*Exercise directions*
Everything in the listing below except the pictures should be reproduced exactly.

.....

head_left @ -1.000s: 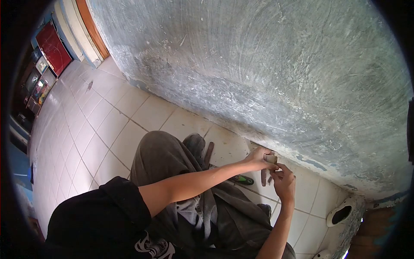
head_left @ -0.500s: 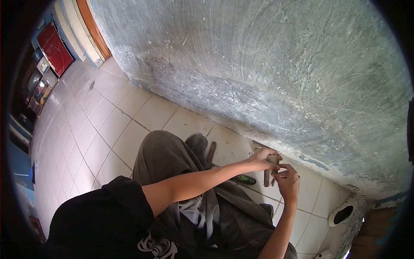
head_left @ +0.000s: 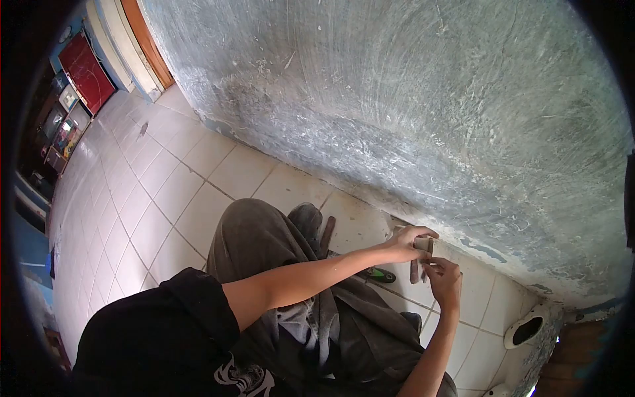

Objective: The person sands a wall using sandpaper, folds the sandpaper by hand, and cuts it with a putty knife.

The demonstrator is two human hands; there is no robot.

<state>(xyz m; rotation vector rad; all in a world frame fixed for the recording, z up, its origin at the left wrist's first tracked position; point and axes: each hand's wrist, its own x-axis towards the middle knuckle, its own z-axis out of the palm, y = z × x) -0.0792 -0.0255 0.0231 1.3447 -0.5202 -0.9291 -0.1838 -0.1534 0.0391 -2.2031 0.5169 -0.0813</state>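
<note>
Sitting between left hand and right hand, right of centre in the head view, a small grey-brown block is not yet set down, so the handling looks unfinished; how much remains is unclear. The left arm stretches across from lower left, its grip grasping the block; the right forearm rises from the bottom edge, fingers near the block's lower end, grip impossible to tell

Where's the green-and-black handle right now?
In the head view, the green-and-black handle lies right of centre on the tiled floor, below and slightly left of the left hand, beside the grey trousers.
</note>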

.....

*Exercise result*
head_left @ -1.000s: 
head_left @ -0.500s: 
head_left @ +0.000s: 

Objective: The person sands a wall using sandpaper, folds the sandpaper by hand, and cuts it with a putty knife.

The demonstrator is two human hands; there is no robot.

<state>(xyz m; rotation vector rad; all in a world frame fixed for the recording, z up, its origin at the left wrist's first tracked position; point and axes: each hand's wrist, its own x-axis towards the middle knuckle, its own z-axis out of the palm, y = z × x) -0.0792 -0.0255 0.0231 1.3447 -0.5202 -0.9291 -0.1838 -0.1534 0.0391 -2.2031 0.5169 -0.0813</state>
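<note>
Sitting between left hand and right hand, right of centre in the head view, a small grey-brown block is not yet set down, so the handling looks unfinished; how much remains is unclear. The left arm stretches across from lower left, its grip grasping the block; the right forearm rises from the bottom edge, fingers near the block's lower end, grip impossible to tell

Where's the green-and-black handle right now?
In the head view, the green-and-black handle lies right of centre on the tiled floor, below and slightly left of the left hand, beside the grey trousers.
</note>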

Now the exercise is finished.